Now that the beta is available, Burfitt said Modyfi will start ramping up awareness and growing its user base. But it plans to do so gradually to maintain quality as more people sign up and start using the design tools.
Despite a growing user count, heavy compute requirements ended up less of a concern than they might have for Modyfi. Burfitt and his team were able to mitigate the application’s need for heavy computation requirements by deploying a distributed service that can leverage GPU resources from multiple cloud providers. This allowed them to scale effectively to meet demand.
“So when people are asleep in Japan, Australia, we can actually ship our processing overseas,” said Burfitt. This avoids capacity constraints in U.S.-based compute or GPU service availability, he explained.
He also mentioned that they are using a new web standard called WebGPU, which provides even better GPU performance within browsers than previous technologies like WebGL. By taking advantage of users’ own GPU acceleration, Modyfi is able to perform tasks like background removal — and soon, depth matching and upscaling — much faster when accessing the local hardware.
Funding to support further development
Looking ahead, Burfitt pointed to plans to expand Modyfi’s AI capabilities across different design styles, while keeping designers in control.
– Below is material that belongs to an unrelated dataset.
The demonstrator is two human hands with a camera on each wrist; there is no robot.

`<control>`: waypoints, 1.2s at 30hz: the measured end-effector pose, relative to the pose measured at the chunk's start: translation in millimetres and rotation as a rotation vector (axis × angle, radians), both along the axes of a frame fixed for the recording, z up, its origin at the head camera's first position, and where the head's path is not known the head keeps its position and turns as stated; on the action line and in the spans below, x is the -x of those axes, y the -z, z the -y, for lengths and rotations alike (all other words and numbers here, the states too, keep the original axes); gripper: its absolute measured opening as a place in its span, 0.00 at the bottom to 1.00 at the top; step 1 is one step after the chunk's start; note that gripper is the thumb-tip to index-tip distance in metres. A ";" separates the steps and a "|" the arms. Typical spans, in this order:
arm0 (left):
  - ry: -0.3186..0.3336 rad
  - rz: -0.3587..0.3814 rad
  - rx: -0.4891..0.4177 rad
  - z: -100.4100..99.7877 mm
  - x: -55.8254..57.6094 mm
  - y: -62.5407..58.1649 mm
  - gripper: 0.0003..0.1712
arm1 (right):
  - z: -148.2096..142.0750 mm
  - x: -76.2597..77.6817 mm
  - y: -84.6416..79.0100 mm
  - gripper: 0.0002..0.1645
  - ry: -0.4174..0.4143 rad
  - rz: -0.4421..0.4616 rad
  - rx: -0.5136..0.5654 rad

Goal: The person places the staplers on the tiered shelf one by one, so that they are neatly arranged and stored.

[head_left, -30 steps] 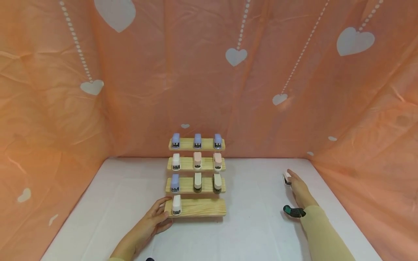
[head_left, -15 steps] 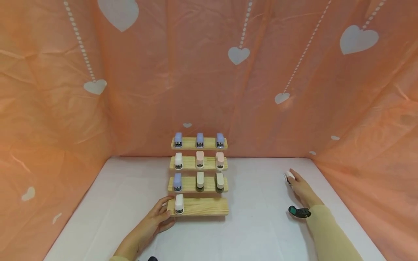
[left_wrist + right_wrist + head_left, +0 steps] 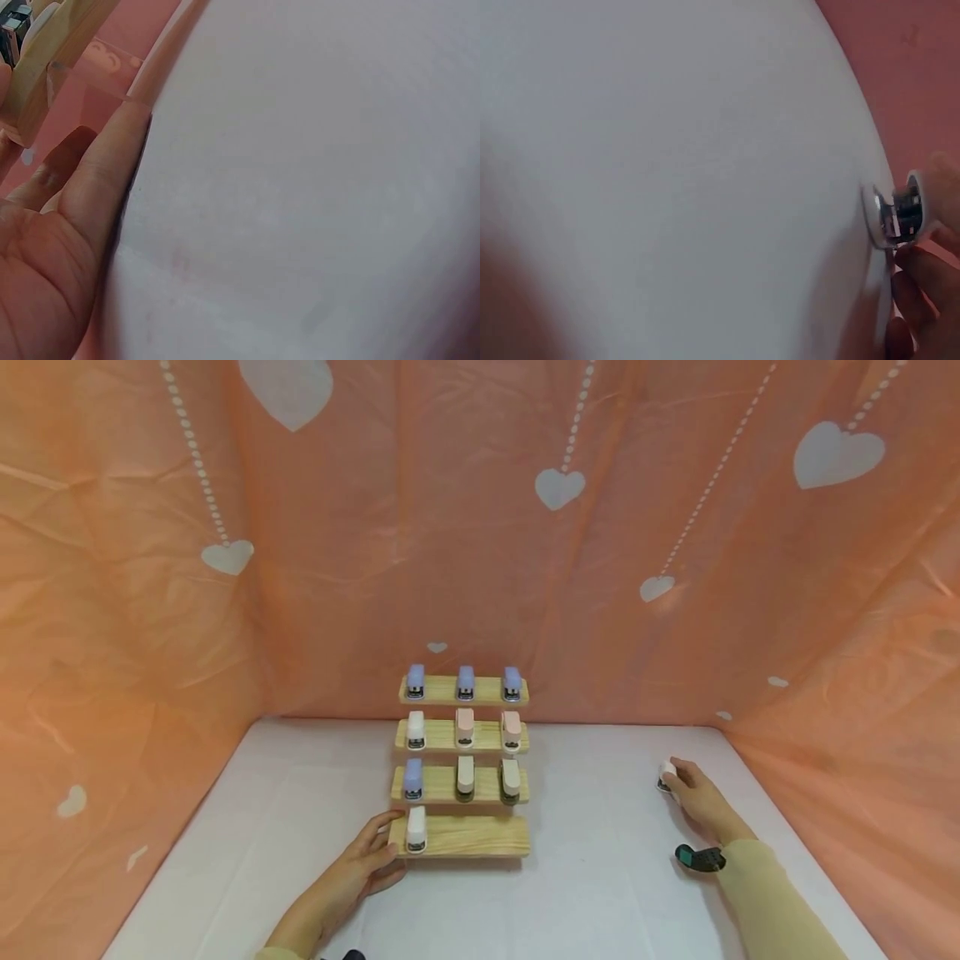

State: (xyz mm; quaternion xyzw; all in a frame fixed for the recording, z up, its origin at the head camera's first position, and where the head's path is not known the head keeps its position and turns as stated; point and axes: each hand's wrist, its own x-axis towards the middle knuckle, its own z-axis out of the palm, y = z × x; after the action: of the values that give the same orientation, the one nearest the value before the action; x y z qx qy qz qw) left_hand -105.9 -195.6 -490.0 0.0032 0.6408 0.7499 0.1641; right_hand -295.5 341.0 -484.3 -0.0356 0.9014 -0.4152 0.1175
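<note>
My left hand (image 3: 360, 864) holds the left end of the lowest wooden shelf (image 3: 476, 837) of a stepped rack, thumb at the front edge and index finger behind. A white mini stapler (image 3: 416, 829) stands on that shelf beside my fingertips. In the left wrist view, the shelf end (image 3: 34, 97) shows near the fingers, and a clear support piece lies beside it. Far to the right, my right hand (image 3: 701, 802) pinches another white mini stapler (image 3: 664, 775) at the tabletop. Its metal front (image 3: 909, 214) shows in the right wrist view; the fingers partly hide its body.
Lilac staplers (image 3: 466, 682) line the top shelf. Below are white and pink staplers (image 3: 465, 727), then a lilac one and two cream staplers (image 3: 466, 778). A white cloth covers the table (image 3: 592, 877); an orange curtain (image 3: 480, 568) with hearts surrounds it.
The whole head view has shifted slightly, moving the scene rightward. The stapler in my right hand has turned from a slant to face more toward the front. My left hand keeps its hold.
</note>
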 end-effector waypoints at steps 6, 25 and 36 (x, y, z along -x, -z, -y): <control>-0.006 0.004 -0.001 0.4 0.9 0.3 0.35 | 2.1 -5.0 1.5 0.54 0.071 -0.042 0.017; 0.025 0.000 0.012 0.8 -0.1 -1.8 0.36 | 95.3 -65.5 -35.0 0.34 0.041 -0.327 0.103; 0.015 -0.001 0.002 0.4 -0.7 -3.0 0.36 | 166.0 -119.5 -60.1 0.22 -0.131 -0.406 0.279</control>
State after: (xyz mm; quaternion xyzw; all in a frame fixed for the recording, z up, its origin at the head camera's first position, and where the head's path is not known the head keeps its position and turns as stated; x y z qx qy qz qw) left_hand -105.2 -196.0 -487.0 0.0083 0.6416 0.7481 0.1694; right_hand -176.0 175.0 -424.3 -0.1926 0.8363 -0.5113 -0.0450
He also emphasized the importance of collaboration and said the browser-based tool could evolve to be more conversational and intuitive over time.
On the business side, Burfitt said the $7 million in funding from NEA will primarily go towards further development and bringing on more engineers to tackle the complex challenges of building a graphic design platform. “Super excited to have them on. It’s incredible to have a caliber of VC like NEA who see our vision as much as we do. So [we’re] very, very excited to have them on and [we’ve] been utilizing that from a developer perspective.”
With early traction among top companies, Modyfi aims to push the boundaries of what’s possible at the intersection of design and AI.
“We’ve got thousands of people using this right now and hundreds of companies like Snapchat, Reddit, Stripe — the Nvidia creative team are even using it. So [we’re] pretty, pretty excited about the distribution so far,” said Burfitt.